→ **Problem to solve**:
Copy task. Retype the whole listing exactly, omitting any picture in it.

→ **Stored data**:
========

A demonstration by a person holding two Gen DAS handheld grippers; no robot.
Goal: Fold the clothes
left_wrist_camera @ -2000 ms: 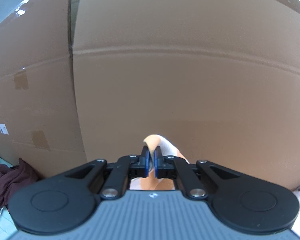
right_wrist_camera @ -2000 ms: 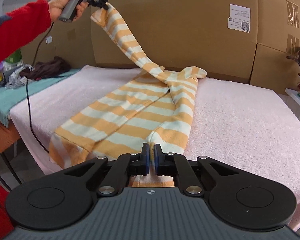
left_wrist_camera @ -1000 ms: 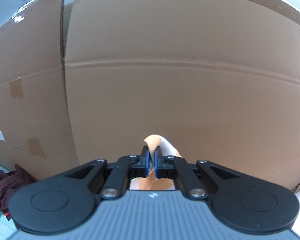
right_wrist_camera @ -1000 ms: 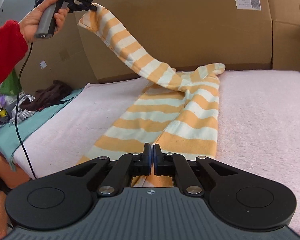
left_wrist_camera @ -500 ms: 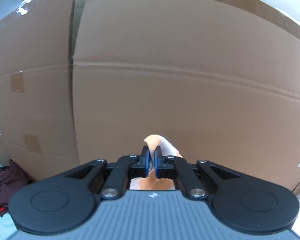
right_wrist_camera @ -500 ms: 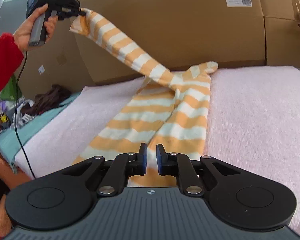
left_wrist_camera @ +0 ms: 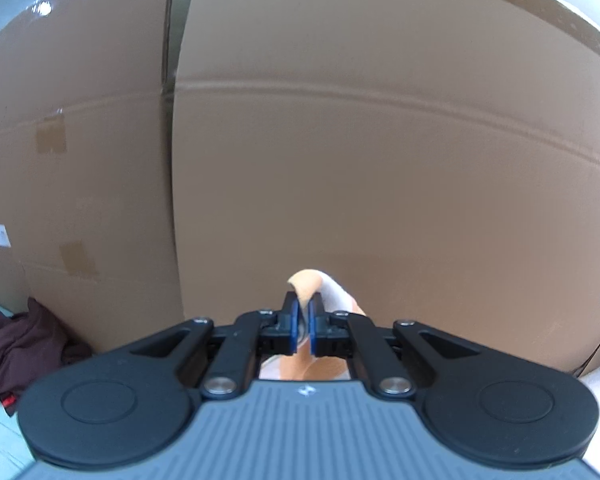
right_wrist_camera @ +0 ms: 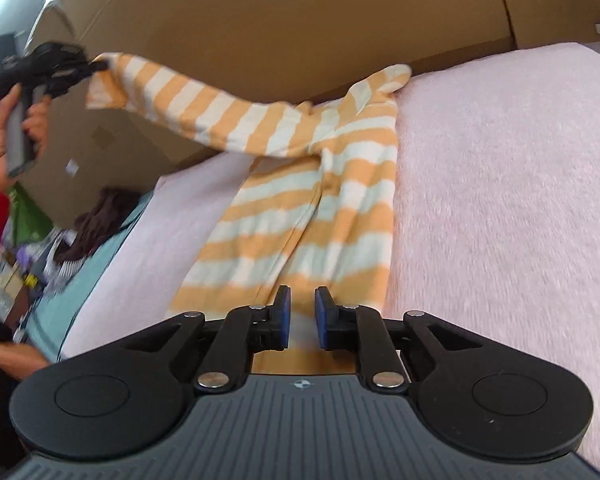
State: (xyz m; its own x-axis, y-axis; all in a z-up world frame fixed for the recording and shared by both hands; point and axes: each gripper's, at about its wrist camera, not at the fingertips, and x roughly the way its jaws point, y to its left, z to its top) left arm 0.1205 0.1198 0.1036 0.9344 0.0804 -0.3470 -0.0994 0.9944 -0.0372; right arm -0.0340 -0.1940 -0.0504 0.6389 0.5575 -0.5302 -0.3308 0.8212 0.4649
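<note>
An orange and white striped garment (right_wrist_camera: 300, 216) lies lengthwise on a pink fleece bed cover (right_wrist_camera: 500, 200). My left gripper (left_wrist_camera: 304, 320) is shut on the end of one sleeve (left_wrist_camera: 320, 286) and holds it high in the air, facing cardboard. In the right wrist view the left gripper (right_wrist_camera: 96, 66) shows at the upper left with the sleeve (right_wrist_camera: 204, 108) stretched up to it. My right gripper (right_wrist_camera: 300, 318) is open and empty, just above the garment's near hem.
Large cardboard boxes (left_wrist_camera: 360, 152) stand like a wall behind the bed. A dark maroon garment (left_wrist_camera: 16, 344) lies on a teal surface (right_wrist_camera: 80, 284) to the left. Clutter sits at the far left beyond the bed edge.
My right gripper has opened and let go of the garment's near hem, and its view has tilted. My left gripper still holds the sleeve up, swung further left.
</note>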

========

→ **Exercise output**:
A demonstration by a person holding two Gen DAS handheld grippers; no robot.
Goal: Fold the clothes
left_wrist_camera @ -2000 ms: 
right_wrist_camera @ -2000 ms: 
left_wrist_camera @ -1000 ms: 
right_wrist_camera @ -1000 ms: 
left_wrist_camera @ -500 ms: 
right_wrist_camera @ -500 ms: 
left_wrist_camera @ +0 ms: 
right_wrist_camera @ +0 ms: 
State: (xyz m; its own x-axis, y-axis; all in a z-up world frame fixed for the recording and shared by both hands; point and axes: each gripper's, at about its wrist camera, not at the fingertips, and x roughly the way its jaws point, y to its left, z to its top) left arm 0.1205 0.1198 0.1036 0.9344 0.0804 -0.3470 -0.0994 0.9944 -0.0372; right arm -0.0340 -0.1940 -0.0504 0.6389 0.5575 -0.5302 -0.3308 0.8212 0.4649
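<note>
An orange and white striped garment (right_wrist_camera: 300, 216) lies lengthwise on a pink fleece bed cover (right_wrist_camera: 500, 200). My left gripper (left_wrist_camera: 304, 320) is shut on the end of one sleeve (left_wrist_camera: 320, 286) and holds it high in the air, facing cardboard. In the right wrist view the left gripper (right_wrist_camera: 96, 66) shows at the upper left with the sleeve (right_wrist_camera: 204, 108) stretched up to it. My right gripper (right_wrist_camera: 300, 318) is open and empty, just above the garment's near hem.
Large cardboard boxes (left_wrist_camera: 360, 152) stand like a wall behind the bed. A dark maroon garment (left_wrist_camera: 16, 344) lies on a teal surface (right_wrist_camera: 80, 284) to the left. Clutter sits at the far left beyond the bed edge.
My right gripper has opened and let go of the garment's near hem, and its view has tilted. My left gripper still holds the sleeve up, swung further left.
</note>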

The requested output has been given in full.